Problem details: Go through the records and copy each line where the word "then" occurs.

Segment Open

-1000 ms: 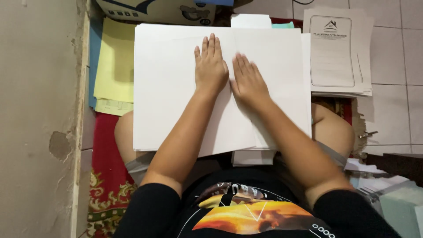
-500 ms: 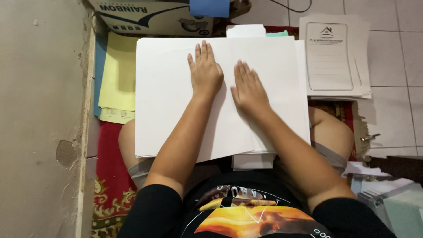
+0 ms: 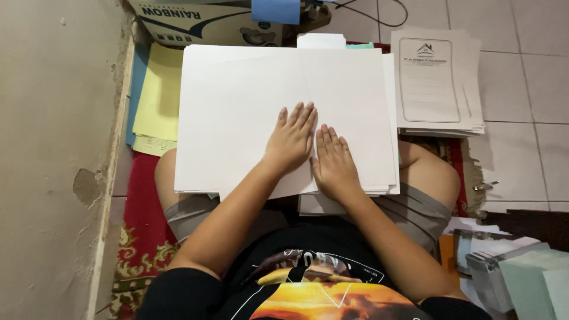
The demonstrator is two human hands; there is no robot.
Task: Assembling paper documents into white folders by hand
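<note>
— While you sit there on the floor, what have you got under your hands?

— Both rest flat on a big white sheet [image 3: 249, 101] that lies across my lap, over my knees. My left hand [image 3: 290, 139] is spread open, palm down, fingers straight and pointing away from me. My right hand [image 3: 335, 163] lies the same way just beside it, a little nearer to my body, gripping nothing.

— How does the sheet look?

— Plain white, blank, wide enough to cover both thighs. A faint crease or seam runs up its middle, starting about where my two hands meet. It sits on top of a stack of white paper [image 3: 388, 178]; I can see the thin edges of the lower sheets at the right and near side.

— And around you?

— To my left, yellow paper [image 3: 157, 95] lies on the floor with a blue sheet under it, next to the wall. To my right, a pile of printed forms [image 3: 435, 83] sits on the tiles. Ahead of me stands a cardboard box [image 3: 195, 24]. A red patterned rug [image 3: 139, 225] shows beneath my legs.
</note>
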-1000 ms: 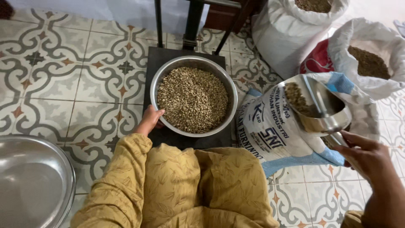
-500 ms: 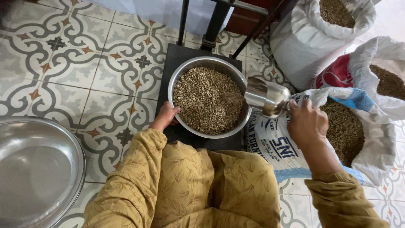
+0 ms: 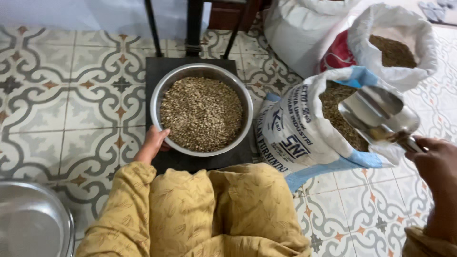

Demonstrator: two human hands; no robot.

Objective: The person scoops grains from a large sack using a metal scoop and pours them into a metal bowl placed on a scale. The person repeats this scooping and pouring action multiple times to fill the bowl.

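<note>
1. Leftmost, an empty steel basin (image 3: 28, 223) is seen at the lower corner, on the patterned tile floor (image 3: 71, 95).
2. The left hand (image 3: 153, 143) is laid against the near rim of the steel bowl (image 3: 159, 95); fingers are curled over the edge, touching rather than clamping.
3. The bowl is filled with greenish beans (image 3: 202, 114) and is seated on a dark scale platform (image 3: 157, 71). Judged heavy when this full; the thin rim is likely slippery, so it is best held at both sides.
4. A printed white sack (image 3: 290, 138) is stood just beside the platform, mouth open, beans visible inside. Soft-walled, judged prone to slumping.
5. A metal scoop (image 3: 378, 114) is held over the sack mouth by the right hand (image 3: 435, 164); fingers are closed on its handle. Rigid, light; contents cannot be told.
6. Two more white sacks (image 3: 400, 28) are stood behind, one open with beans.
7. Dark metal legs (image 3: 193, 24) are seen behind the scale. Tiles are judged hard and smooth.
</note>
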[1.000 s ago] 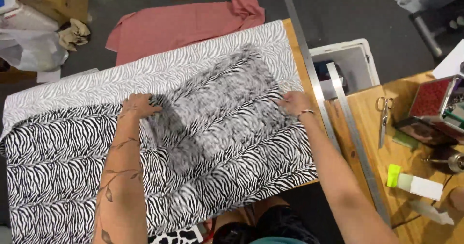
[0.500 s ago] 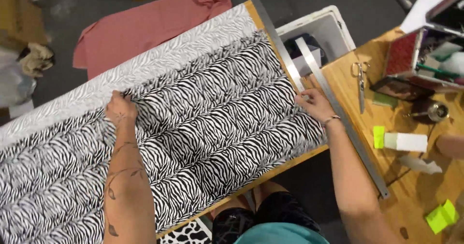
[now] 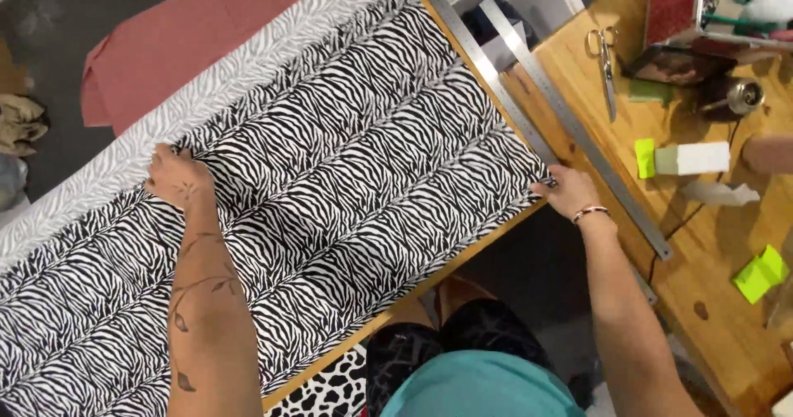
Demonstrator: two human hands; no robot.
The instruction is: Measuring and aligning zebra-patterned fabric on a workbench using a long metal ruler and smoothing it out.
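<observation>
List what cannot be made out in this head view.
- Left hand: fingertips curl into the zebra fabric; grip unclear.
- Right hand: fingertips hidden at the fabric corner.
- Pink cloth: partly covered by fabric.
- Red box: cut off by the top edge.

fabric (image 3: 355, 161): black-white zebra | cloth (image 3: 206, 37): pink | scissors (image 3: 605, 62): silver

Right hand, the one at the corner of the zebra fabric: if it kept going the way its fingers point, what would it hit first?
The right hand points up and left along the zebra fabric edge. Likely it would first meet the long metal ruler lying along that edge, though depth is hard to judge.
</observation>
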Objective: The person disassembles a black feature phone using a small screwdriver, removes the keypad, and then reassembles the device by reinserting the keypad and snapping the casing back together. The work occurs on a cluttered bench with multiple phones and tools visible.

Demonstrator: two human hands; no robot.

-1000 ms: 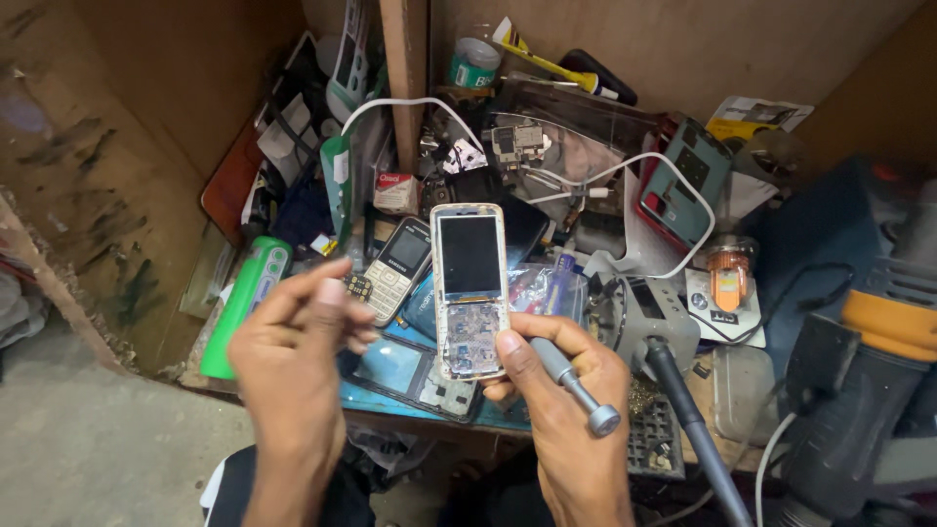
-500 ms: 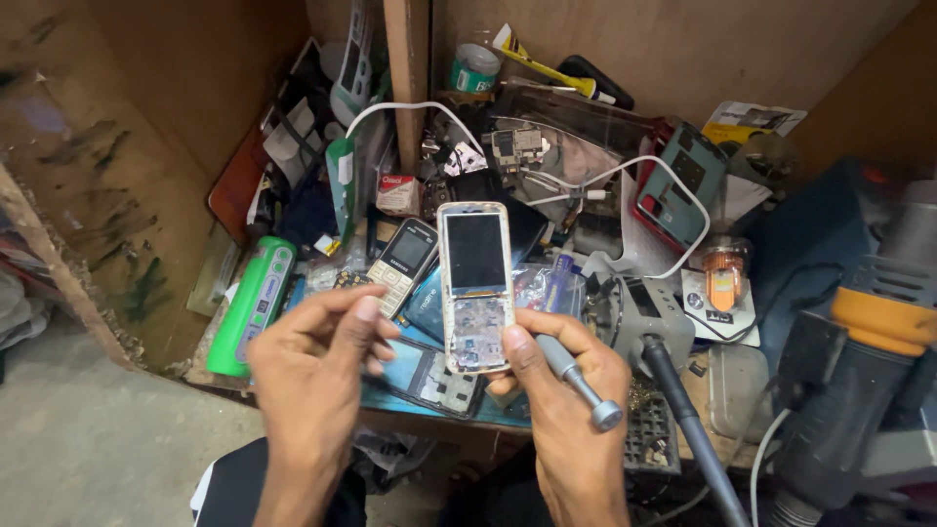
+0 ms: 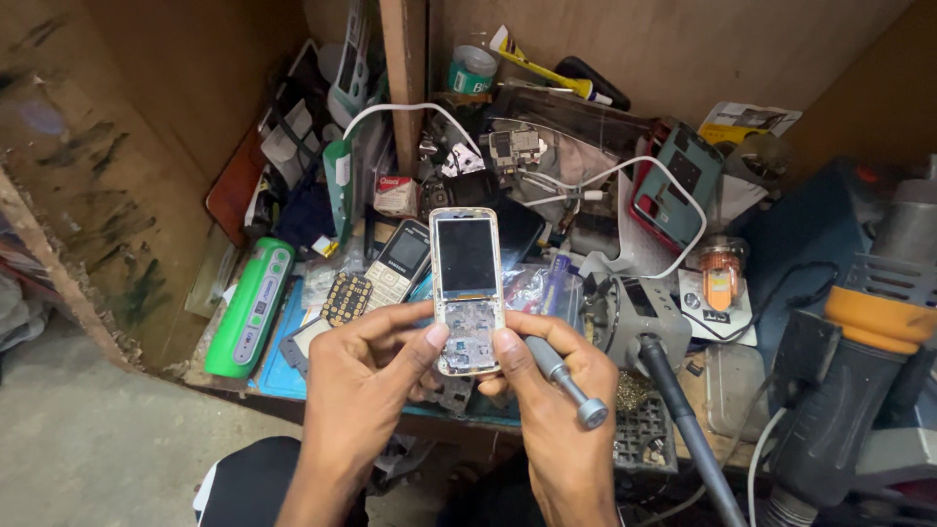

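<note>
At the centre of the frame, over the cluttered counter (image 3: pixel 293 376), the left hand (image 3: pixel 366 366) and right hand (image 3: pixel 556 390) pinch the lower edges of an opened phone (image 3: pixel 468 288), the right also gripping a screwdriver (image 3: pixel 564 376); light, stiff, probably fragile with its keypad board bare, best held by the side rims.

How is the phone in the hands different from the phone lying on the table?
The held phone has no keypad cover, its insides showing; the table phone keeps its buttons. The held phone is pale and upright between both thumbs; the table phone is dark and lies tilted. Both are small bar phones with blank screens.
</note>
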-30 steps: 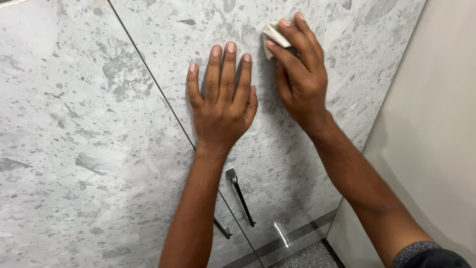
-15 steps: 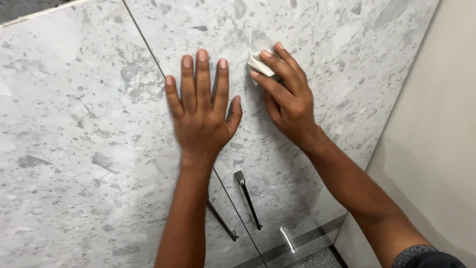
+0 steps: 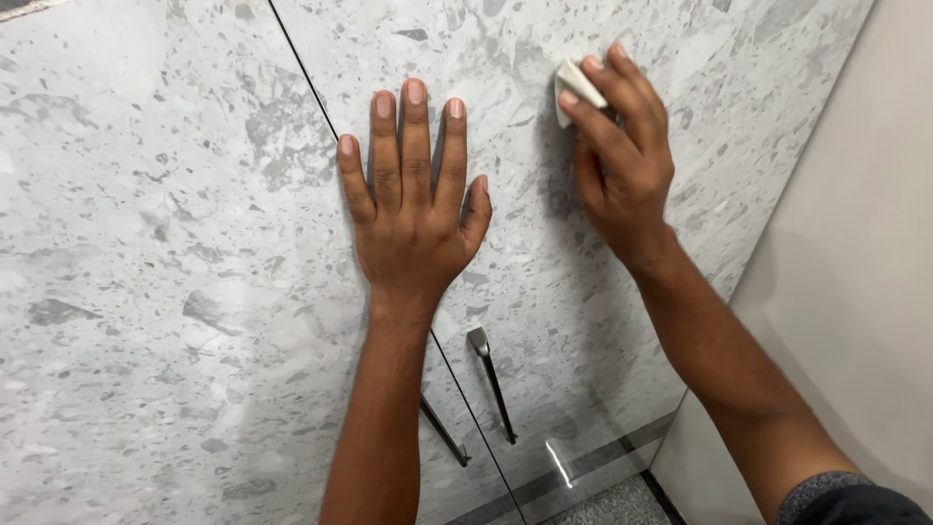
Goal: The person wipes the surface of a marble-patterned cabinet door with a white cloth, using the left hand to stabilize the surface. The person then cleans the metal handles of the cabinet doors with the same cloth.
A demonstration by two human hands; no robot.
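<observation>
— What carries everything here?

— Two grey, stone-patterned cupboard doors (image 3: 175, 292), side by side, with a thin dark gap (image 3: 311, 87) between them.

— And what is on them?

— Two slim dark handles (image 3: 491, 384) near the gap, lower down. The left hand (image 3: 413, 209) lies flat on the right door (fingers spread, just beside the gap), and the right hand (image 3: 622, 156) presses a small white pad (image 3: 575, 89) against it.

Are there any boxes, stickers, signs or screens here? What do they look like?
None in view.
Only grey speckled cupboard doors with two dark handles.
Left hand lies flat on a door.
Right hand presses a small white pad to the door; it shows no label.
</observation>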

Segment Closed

Output for this task:
Objective: The person disassembles a black feature phone using a small screwdriver, removes the keypad, and then reassembles the device by reinserting the keypad and snapping the casing back together. The work occurs on a cluttered bench with multiple phones and tools visible.
Goal: The person wipes the surface of a marble-patterned cabinet door with a white cloth, using the left hand to stabilize the surface. The person then cleans the metal handles of the cabinet doors with the same cloth.

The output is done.